## Task requirements
Retype all of the data word for word, without pictures.

Source data START

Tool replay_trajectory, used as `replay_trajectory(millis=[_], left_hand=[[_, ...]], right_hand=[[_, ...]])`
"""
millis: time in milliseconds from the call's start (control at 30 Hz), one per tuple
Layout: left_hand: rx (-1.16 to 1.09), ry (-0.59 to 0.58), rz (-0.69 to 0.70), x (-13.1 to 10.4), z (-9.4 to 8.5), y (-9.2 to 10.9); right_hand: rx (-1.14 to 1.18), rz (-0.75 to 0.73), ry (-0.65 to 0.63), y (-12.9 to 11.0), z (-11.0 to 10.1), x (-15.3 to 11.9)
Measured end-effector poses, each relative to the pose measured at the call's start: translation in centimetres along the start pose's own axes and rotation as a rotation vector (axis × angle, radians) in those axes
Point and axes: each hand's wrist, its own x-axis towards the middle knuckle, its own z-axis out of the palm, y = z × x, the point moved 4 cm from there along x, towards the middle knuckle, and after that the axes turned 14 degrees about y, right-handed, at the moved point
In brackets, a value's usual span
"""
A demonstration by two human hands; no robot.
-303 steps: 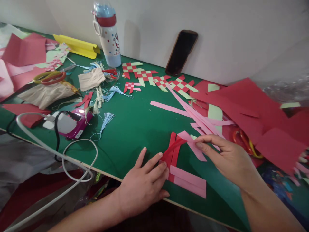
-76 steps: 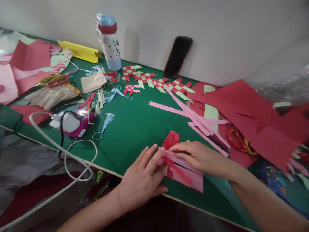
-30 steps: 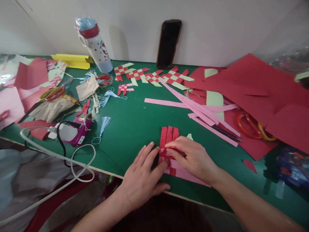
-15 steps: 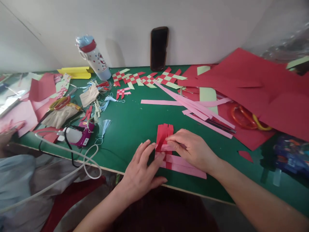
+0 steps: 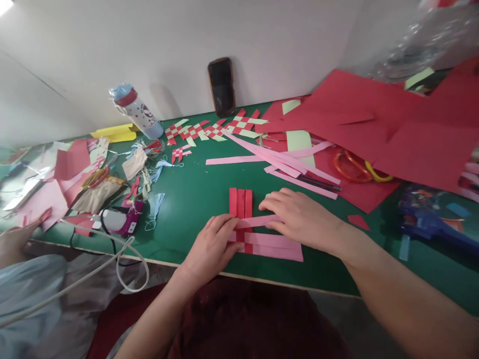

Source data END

## Solution to this task
Tool replay_trajectory, used as `replay_trajectory(millis=[_], left_hand=[[_, ...]], right_hand=[[_, ...]])`
"""
millis: time in milliseconds from the call's start (control at 30 Hz), one per tuple
Layout: left_hand: rx (-1.16 to 1.09), ry (-0.59 to 0.58), rz (-0.69 to 0.70), x (-13.1 to 10.4), z (-9.4 to 8.5), y (-9.2 to 10.9); right_hand: rx (-1.14 to 1.18), rz (-0.75 to 0.73), ry (-0.65 to 0.63), y (-12.9 to 11.0), z (-11.0 to 10.1), x (-15.3 to 11.9)
Measured end-effector poses, each relative to the pose measured at the call's start: translation in centimetres along the start pose's own axes and rotation as a rotation vector (axis × angle, radians) in those axes
Point and axes: each hand's wrist, its own x-axis towards the middle knuckle, its own z-axis out of the palm, y = z × x, the point moved 4 cm from there along x, towards the middle knuckle, and after that the axes turned 14 degrees about y, right-handed, at the moved point
In brackets, a value's usual span
"""
A demonstration by two human hands; no robot.
-303 steps: 
-76 steps: 
-30 steps: 
-15 steps: 
+0 steps: 

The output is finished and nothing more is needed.